START Dataset extract

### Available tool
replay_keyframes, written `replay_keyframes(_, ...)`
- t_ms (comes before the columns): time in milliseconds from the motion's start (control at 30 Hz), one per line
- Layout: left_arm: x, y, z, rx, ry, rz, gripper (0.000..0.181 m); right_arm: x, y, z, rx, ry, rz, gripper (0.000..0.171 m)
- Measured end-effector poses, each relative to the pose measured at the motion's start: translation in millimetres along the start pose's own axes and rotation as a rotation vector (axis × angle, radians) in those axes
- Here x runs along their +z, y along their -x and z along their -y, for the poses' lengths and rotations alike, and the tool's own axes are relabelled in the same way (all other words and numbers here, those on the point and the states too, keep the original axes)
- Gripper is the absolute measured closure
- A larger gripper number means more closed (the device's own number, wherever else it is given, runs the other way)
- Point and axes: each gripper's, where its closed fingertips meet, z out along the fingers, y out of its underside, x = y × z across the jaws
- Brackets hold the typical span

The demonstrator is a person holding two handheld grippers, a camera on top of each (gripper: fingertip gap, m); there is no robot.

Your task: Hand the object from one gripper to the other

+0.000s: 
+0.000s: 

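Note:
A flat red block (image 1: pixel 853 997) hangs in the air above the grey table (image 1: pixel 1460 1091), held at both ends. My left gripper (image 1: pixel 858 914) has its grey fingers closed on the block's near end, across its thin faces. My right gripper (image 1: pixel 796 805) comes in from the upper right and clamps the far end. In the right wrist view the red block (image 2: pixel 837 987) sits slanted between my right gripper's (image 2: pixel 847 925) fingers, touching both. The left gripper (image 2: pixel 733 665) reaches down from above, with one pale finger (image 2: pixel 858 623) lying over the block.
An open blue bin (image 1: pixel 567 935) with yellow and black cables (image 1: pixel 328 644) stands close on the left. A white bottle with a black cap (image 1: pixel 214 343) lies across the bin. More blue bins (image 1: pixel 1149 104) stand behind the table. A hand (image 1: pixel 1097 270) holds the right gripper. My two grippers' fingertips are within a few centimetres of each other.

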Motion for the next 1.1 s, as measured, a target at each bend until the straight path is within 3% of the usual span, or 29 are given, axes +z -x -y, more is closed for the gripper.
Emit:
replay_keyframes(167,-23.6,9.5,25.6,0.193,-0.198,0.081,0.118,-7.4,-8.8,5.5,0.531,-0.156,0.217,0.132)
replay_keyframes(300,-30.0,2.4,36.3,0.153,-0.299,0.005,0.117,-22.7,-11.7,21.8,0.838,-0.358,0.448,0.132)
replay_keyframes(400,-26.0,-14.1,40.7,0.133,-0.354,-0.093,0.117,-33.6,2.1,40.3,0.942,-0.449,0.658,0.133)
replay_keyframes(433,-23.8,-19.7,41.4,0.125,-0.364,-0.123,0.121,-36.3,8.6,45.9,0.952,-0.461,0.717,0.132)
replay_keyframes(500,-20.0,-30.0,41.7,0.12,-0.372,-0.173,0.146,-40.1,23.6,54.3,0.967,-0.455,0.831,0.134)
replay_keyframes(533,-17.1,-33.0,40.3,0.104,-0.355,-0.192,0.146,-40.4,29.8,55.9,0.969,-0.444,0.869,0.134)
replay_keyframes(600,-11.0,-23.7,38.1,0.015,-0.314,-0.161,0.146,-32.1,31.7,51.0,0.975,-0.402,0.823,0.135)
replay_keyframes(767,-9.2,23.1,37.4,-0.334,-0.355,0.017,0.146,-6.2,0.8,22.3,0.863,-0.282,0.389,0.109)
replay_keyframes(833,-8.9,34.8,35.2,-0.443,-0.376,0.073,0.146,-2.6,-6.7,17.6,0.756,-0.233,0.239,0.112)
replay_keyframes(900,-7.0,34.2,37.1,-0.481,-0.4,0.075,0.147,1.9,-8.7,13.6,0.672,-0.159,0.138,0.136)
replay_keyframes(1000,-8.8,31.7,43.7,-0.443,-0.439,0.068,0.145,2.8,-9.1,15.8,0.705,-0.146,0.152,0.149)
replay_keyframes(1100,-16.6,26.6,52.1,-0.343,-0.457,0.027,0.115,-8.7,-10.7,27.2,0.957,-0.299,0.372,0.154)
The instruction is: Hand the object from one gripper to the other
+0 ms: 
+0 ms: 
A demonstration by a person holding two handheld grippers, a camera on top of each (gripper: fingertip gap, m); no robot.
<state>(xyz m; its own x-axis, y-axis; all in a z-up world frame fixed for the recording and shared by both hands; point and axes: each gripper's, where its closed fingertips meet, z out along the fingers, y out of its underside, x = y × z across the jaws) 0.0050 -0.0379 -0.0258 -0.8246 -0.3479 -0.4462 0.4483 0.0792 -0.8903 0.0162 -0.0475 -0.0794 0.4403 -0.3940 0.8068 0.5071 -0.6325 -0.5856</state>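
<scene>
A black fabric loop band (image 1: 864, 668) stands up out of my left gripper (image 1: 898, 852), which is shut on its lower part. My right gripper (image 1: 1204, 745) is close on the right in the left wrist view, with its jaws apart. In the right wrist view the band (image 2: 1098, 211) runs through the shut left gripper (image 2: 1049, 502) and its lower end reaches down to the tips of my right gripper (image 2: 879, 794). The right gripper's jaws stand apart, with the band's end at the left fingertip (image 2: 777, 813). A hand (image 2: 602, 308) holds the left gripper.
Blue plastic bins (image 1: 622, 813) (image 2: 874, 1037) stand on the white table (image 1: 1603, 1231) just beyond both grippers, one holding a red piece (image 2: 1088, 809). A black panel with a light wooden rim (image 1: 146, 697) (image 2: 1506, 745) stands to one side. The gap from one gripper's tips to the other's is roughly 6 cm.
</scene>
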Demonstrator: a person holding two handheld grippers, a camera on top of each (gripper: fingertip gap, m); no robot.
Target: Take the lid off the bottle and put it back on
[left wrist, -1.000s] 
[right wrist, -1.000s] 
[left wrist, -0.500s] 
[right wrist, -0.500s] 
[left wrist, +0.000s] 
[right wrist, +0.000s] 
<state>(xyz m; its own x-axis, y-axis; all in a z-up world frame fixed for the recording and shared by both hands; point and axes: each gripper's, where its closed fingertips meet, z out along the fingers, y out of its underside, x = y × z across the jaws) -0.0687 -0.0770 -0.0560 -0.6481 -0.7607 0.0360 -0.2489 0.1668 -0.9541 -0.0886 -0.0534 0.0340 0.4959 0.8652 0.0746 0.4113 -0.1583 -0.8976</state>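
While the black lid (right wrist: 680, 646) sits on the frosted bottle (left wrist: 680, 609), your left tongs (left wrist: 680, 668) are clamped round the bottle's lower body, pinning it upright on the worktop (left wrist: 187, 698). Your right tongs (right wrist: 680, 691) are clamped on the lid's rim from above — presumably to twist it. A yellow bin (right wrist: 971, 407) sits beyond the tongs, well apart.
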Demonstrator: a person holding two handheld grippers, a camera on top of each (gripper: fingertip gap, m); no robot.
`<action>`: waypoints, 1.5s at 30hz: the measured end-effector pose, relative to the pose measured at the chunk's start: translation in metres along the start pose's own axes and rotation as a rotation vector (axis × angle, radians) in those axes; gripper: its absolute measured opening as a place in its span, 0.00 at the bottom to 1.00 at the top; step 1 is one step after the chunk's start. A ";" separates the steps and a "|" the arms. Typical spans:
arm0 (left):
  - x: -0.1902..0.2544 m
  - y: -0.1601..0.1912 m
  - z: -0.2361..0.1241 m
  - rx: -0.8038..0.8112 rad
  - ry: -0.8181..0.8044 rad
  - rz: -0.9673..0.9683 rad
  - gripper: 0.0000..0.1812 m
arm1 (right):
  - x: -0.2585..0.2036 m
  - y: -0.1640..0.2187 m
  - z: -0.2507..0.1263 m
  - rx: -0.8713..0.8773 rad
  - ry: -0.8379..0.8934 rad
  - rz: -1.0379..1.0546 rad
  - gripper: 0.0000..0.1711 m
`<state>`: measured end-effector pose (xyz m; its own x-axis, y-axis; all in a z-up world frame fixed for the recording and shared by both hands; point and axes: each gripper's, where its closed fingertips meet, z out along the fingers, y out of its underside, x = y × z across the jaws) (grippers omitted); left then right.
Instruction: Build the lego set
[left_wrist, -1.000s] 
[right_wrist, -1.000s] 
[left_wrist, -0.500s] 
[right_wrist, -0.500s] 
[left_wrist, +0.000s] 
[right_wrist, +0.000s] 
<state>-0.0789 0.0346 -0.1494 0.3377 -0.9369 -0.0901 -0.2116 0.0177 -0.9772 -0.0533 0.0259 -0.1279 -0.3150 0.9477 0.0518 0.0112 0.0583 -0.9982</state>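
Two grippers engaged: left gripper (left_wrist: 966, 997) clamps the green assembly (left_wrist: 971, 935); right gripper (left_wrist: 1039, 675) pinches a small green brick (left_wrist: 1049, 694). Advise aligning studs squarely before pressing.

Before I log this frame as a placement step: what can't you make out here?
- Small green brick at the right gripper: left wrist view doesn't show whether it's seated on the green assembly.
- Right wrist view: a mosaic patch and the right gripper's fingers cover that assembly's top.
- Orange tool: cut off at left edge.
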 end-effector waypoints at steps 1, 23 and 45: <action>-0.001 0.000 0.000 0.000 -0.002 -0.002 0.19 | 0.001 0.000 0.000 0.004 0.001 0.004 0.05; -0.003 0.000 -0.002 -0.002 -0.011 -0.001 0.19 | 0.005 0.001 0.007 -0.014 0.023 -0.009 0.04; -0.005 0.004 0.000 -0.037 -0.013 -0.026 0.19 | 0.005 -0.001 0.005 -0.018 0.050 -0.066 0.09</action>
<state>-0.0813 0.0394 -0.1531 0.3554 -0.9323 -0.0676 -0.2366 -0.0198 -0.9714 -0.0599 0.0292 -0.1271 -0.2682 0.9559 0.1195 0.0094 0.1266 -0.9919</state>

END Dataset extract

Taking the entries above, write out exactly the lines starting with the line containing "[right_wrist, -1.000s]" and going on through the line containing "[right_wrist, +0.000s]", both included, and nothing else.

[right_wrist, -1.000s] 
[left_wrist, -0.500s] 
[right_wrist, -0.500s] 
[left_wrist, +0.000s] 
[right_wrist, +0.000s] 

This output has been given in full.